▶ **The problem**: Give again, word for word, every line below from the one that has "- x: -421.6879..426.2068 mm" through the one that has "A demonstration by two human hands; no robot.", both included, and no others.

(Beginning of Given records)

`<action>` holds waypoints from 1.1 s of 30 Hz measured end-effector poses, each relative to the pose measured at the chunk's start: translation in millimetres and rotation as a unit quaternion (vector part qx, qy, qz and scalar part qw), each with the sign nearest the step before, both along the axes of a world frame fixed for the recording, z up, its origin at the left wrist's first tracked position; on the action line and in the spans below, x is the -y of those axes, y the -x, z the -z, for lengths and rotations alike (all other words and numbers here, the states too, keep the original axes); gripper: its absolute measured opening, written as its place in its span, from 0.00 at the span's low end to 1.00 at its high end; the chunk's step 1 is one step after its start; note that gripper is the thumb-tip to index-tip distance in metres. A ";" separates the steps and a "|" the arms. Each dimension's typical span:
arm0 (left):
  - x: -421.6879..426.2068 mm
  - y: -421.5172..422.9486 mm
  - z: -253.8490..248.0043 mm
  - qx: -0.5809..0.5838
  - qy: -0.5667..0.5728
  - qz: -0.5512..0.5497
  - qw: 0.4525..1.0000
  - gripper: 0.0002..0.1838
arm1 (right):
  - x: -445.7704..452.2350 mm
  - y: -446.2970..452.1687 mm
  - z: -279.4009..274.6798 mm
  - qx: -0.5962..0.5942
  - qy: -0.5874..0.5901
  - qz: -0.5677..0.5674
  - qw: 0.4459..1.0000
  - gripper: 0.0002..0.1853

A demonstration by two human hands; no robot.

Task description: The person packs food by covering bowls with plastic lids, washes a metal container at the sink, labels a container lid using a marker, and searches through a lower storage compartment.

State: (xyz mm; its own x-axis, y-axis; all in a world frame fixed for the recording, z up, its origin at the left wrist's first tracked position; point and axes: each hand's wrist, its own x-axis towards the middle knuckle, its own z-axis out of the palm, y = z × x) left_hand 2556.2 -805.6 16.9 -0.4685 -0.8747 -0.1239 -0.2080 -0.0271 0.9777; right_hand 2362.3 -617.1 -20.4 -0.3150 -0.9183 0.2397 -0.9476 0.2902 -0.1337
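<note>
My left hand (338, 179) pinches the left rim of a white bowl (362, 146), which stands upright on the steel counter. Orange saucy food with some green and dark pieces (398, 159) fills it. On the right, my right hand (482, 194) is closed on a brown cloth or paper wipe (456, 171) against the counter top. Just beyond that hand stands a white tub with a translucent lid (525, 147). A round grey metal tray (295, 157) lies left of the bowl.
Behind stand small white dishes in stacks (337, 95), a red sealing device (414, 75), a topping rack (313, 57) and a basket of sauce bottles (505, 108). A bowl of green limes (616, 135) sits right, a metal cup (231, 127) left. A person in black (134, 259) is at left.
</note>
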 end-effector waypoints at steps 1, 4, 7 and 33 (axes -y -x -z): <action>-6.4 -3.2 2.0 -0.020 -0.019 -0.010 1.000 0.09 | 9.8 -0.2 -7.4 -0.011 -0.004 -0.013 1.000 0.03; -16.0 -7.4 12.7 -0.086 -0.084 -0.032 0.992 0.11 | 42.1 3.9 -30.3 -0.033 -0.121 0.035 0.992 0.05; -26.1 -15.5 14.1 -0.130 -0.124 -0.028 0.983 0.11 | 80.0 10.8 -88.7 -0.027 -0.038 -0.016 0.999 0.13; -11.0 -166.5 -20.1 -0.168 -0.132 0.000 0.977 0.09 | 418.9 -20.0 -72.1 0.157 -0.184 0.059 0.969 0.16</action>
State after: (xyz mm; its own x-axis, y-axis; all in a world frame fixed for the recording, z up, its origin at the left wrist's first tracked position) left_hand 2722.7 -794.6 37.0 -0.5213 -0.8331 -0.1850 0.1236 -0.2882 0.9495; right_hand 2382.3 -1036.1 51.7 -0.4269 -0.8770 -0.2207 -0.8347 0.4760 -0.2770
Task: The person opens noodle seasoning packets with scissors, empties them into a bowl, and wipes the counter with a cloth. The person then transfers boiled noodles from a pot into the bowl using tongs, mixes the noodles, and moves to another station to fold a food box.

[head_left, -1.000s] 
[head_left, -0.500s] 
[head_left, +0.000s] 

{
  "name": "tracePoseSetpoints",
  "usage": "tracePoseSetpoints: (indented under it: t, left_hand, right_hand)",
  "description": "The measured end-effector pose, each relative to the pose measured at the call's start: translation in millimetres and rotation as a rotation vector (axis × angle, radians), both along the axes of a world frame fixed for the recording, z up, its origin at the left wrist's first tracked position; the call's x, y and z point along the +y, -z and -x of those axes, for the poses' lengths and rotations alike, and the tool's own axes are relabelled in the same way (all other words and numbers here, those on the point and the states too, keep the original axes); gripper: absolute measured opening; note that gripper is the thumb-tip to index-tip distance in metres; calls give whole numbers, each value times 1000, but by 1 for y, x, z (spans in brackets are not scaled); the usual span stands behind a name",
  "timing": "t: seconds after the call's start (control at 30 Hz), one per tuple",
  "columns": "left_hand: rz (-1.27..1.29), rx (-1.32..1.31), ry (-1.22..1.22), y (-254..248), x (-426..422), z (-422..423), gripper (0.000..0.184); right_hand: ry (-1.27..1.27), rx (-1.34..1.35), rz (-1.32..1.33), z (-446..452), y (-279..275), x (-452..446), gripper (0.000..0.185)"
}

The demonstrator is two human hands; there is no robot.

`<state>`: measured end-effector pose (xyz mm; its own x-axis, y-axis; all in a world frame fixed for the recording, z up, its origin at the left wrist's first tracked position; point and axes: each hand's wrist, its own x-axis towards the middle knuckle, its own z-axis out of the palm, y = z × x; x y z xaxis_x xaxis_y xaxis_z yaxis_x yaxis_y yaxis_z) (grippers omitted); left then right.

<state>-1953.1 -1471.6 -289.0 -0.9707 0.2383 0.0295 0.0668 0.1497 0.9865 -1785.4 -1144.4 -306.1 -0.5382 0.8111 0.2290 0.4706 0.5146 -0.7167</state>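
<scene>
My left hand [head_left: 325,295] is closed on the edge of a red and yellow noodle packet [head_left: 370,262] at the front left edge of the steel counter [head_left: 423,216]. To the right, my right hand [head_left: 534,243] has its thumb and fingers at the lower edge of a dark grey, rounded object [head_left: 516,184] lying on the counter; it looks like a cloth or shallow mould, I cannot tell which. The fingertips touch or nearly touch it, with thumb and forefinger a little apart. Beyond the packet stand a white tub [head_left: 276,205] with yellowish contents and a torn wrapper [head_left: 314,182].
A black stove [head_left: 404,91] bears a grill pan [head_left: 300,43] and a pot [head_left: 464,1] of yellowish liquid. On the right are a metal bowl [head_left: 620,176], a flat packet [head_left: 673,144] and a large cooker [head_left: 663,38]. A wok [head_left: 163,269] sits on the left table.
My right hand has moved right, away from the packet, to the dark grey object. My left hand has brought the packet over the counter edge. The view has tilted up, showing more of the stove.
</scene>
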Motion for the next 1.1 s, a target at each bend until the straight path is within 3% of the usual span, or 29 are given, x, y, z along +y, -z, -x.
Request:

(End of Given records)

▶ **Your solution**:
  - x: -421.6879..426.2068 mm
  - y: -421.5172..422.9486 mm
  - z: -253.8490..248.0043 mm
  - qx: -0.5809..0.5838
  - qy: -0.5667..0.5728
  - qz: -0.5512..0.5497
  - qw: 0.4525..1.0000
  - gripper: 0.0002..0.1838
arm1 (right):
  - x: -445.7704..452.2350 mm
  - y: -446.2970..452.1687 mm
  - z: -279.4009..274.6798 mm
  - qx: -0.5962..0.5942
  - qy: -0.5874..0.5901
  - qz: -0.5677..0.5674
  - qw: 0.4459..1.0000
  - gripper: 0.0002..0.1853

A demonstration by two human hands; no robot.

The exercise requires no further work.